The end of the year is right around the corner, and goal setting for 2023 is top of mind for agencies and supervisors.
During our recent virtual networking session, “New Year, New Goal: Setting Your 2023 Team Objectives,” Ray M. Crawford, Jr. Ph.D., Chief Executive for Strategic Planning and Reporting, U.S. Department of Education, gave new supervisors insight on how to make their team feel included and invested in their agency’s goal-setting process.
His first piece of advice for goal setting was to get everyone on the same page when it comes to the strategic plan of your agency, which means meeting with senior leadership, as well as frontline supervisors, so everyone knows their role and how they contribute.

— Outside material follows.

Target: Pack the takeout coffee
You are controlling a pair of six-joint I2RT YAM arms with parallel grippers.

“You need to take every goal and customize the discussion for those goals to each person, so they can see themselves in the plan and know how they fit in,” Dr. Crawford said.
He also recommends including your agency’s strategic plan in its performance tracking tool, so each department can ensure their goals directly help meet the organization’s overall mission.

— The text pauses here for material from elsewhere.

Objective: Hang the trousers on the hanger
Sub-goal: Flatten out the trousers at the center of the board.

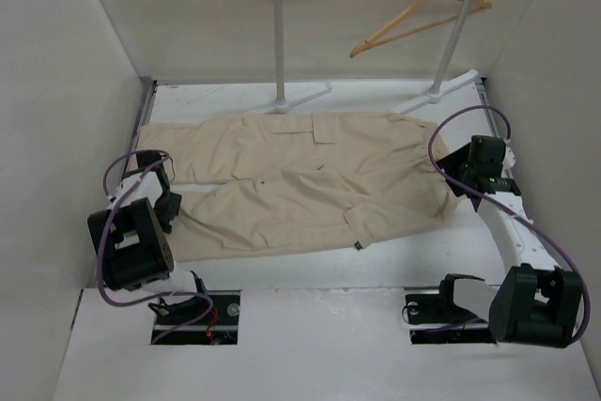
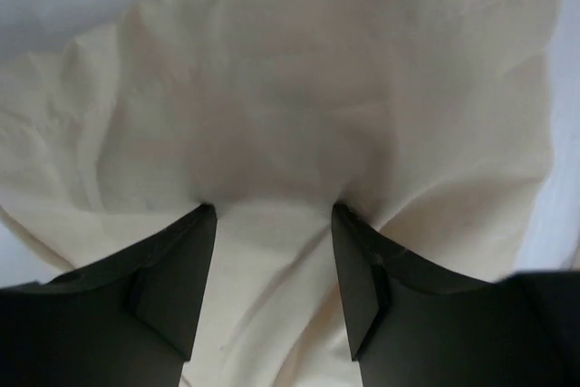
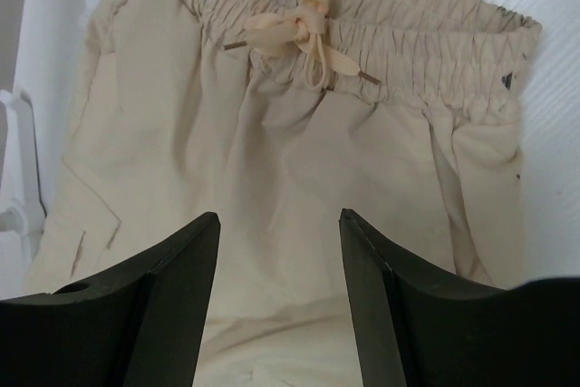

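Note:
The beige trousers point(image 1: 310, 180) lie flat across the table, waistband to the right and legs to the left. My left gripper point(image 1: 161, 190) is open at the leg ends. In the left wrist view its fingertips point(image 2: 207, 215) press down on the rumpled cloth point(image 2: 299, 106), with a strip of cloth between the open jaws point(image 2: 272, 210). My right gripper point(image 1: 458, 176) is open at the waist end. It hovers over the cloth just below the gathered waistband with its drawstring bow point(image 3: 308, 29), gripper point(image 3: 279, 217) empty. The wooden hanger point(image 1: 420, 14) hangs on the rail at the back right.
The white clothes-rail stand point(image 1: 279, 35) rises at the back, its feet point(image 1: 305, 96) on the table close to the trousers' far edge. Walls close in on the left and right. Two cut-outs point(image 1: 195, 316) at the near edge hold the arm bases.

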### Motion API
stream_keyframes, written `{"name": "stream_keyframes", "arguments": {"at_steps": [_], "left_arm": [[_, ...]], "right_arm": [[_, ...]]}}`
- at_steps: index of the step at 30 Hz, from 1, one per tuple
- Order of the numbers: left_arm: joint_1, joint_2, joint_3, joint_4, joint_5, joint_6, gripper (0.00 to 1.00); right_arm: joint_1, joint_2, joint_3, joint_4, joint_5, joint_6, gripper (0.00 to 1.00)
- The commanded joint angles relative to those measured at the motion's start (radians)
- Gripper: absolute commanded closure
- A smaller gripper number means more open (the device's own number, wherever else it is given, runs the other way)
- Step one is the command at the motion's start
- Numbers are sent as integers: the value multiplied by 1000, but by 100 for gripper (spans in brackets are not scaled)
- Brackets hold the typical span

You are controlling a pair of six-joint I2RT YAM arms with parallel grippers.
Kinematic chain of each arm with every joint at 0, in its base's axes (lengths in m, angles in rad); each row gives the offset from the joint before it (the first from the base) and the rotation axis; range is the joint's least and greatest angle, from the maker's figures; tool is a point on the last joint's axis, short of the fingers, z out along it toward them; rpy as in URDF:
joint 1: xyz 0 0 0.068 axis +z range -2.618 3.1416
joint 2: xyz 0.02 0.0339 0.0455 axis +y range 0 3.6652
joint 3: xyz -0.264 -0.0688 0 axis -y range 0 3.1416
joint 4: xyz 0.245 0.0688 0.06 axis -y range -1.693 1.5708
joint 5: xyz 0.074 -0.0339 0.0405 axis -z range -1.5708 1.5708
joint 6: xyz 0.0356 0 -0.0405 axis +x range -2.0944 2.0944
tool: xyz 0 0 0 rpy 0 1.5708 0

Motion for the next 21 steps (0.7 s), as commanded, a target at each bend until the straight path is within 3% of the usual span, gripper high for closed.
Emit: {"name": "stream_keyframes", "arguments": {"at_steps": [1, 7, 11, 15, 21], "left_arm": [[-10, 110, 112, 73, 19, 54, 48], [-51, 225, 353, 9, -9, 76, 48], [-54, 108, 386, -45, -38, 120, 48], [-34, -163, 249, -79, -75, 145, 48], [38, -497, -76, -209, -38, 56, 51]], "right_arm": [[-8, -101, -20, 22, -37, 8, 38], [-12, -148, 2, -17, -38, 8, 37], [37, -171, 17, -29, -57, 20, 33], [76, -237, -12, -38, -75, 20, 28], [188, -312, -96, -43, -124, 51, 32]]}}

When it comes to making sure your employees understand their part to play, continual meetings with each employee should occur throughout the year to outline what’s expected of them, with a back-and-forth dialogue so everyone has accountability and can participate in their own development. Crawford said that regular meetings build trust, and you can use those meetings to create a clear narrative about how the employee’s job adds to both the department and the overall agency at large.
Challenges do come up in the goal-setting process, but Crawford had some ideas on how to overcome them. The first was ensuring you know your team and have built a relationship with them.
“Engage in team building to know your employee’s traits and how they like to be managed before you begin setting goals,” he stated. “After that step, it’s easier to talk about what you’re committing to this year and how it will be delegated.”
When it’s time to pin down what you want to accomplish, don’t be afraid to brainstorm.
“Brainstorming is really undervalued,” said Crawford. “You need to have those sessions where nothing is off the table and there’s no wrong answer because they get the energy going and innovation pours out.”
After all the ideas are out in the open, then you can weigh the pros and cons and map out what’s feasible. Crawford suggested adding in stretch goals that may be difficult to accomplish but rewarding if the target is hit, in more ways than one.
“If you hit a stretch goal, that’s when you start talking about awards and bonuses,” he said. “You have to have a bigger goal than just keeping the train on the track.”
Once the goals are set, that doesn’t mean the work is over.
“You have to periodically reassess to make sure things are working or where they need to be re-tooled,” he said.